[HOW TO COMPLETE THIS TASK]
Only one stretch of the listing below is wanted. Begin at the line that has "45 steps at", stop after the line that has "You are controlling", and repeat every line in between exactly.

[GIVEN RECORDS]
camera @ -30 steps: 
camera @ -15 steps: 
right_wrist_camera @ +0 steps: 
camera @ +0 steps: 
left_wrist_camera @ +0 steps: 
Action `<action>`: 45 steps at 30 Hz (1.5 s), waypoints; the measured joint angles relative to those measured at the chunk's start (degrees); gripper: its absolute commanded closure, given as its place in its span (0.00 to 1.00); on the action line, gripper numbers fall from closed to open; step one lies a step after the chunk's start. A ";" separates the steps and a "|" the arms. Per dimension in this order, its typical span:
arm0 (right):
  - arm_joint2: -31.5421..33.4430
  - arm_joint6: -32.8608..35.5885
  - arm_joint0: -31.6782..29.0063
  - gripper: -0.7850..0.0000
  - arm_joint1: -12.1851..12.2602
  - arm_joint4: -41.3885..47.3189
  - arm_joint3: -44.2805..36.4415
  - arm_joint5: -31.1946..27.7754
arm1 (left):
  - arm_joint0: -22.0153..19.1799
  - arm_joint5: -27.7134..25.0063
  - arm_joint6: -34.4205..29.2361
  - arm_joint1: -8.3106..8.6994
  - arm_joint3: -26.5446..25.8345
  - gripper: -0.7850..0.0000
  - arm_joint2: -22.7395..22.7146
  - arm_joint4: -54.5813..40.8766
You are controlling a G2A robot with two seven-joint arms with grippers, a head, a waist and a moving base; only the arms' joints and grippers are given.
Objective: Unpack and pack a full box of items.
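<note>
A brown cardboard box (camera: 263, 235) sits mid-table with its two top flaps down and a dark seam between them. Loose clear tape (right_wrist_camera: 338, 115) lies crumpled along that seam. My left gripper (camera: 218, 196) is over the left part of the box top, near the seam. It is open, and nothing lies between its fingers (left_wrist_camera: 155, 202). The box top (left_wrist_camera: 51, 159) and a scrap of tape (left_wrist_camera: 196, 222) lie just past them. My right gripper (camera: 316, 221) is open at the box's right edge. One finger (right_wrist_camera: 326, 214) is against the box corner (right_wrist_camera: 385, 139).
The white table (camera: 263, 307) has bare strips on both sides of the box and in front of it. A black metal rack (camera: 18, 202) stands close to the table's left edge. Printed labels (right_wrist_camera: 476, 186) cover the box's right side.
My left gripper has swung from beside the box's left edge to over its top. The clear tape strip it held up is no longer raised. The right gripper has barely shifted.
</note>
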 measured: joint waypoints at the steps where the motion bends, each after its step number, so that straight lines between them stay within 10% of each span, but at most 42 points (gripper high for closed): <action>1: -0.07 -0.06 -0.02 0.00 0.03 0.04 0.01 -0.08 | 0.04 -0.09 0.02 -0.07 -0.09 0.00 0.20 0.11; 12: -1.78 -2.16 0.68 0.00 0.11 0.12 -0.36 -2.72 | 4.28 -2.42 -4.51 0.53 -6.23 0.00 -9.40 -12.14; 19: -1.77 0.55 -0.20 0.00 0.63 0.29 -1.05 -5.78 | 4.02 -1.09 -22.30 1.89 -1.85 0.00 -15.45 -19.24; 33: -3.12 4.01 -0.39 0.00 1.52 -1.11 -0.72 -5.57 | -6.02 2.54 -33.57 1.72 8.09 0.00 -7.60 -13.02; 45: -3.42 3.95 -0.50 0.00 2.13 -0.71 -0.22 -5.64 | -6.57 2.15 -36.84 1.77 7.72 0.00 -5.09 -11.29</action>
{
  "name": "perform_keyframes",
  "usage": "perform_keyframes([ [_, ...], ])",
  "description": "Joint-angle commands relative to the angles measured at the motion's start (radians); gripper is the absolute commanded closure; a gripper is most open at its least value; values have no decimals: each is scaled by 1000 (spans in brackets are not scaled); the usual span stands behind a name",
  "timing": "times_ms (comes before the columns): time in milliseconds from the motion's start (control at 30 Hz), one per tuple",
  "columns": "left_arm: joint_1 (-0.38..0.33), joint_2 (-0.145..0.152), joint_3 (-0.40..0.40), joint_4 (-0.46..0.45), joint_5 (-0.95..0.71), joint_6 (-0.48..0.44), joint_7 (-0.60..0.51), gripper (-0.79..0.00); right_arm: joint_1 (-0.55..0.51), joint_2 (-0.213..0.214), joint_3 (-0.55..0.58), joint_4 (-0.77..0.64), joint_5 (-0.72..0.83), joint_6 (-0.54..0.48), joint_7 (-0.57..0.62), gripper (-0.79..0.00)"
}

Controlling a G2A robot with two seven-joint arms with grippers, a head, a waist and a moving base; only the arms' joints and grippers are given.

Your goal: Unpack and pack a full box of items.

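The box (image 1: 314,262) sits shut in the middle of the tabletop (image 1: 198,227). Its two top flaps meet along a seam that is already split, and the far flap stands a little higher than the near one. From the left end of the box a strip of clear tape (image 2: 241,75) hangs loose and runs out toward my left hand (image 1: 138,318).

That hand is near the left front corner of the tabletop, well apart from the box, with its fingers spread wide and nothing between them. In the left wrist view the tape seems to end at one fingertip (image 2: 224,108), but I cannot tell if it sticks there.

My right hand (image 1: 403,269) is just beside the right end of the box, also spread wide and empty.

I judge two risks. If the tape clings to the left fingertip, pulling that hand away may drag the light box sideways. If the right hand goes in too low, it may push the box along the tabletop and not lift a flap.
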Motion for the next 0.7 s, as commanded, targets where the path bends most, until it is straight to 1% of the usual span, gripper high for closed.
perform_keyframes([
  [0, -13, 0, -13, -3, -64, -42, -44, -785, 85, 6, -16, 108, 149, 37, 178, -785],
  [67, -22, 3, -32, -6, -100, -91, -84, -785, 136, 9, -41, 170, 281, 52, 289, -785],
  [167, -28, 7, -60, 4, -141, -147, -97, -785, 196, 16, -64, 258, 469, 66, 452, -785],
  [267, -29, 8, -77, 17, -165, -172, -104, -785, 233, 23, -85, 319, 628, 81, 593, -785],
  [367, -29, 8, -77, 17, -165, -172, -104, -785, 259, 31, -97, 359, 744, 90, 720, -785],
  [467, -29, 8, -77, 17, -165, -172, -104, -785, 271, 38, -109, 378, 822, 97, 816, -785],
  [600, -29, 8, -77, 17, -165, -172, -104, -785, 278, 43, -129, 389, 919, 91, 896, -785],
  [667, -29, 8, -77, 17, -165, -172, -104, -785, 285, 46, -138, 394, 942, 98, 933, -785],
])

[EXERCISE SOLUTION]
Action `<action>`: 45 steps at 30 Hz (1.5 s), waypoints; the measured joint angles relative to those measured at the chunk's start (degrees); gripper: its absolute commanded closure, given as its place in its span (0.00 to 1.00); on the action line, gripper numbers fall from closed to open; step one lies a step after the chunk's start. A ";" separates the steps and a "|" the arms. Per dimension in this order, its typical span:
arm0 (right):
  - arm_joint2: -31.5421..33.4430
  - arm_joint6: -32.8608..35.5885
  - arm_joint0: -31.6782..29.0063
  - gripper: -0.7850..0.0000
  - arm_joint1: -12.1851..12.2602
  - arm_joint4: -41.3885..47.3189
  - arm_joint3: -44.2805..36.4415
  - arm_joint5: -31.1946..27.7754
arm1 (left):
  - arm_joint0: -22.0153..19.1799
  - arm_joint5: -27.7134..25.0063
  - arm_joint6: -34.4205..29.2361
  - arm_joint1: -8.3106..8.6994
  - arm_joint3: -26.5446..25.8345
  - gripper: -0.7850..0.0000
  - arm_joint2: -22.7395..22.7146
  - arm_joint4: -54.5813..40.8766
You are controlling a G2A robot with two seven-joint arms with grippers, a head, a waist and a moving base; only the arms' joints and grippers are given.

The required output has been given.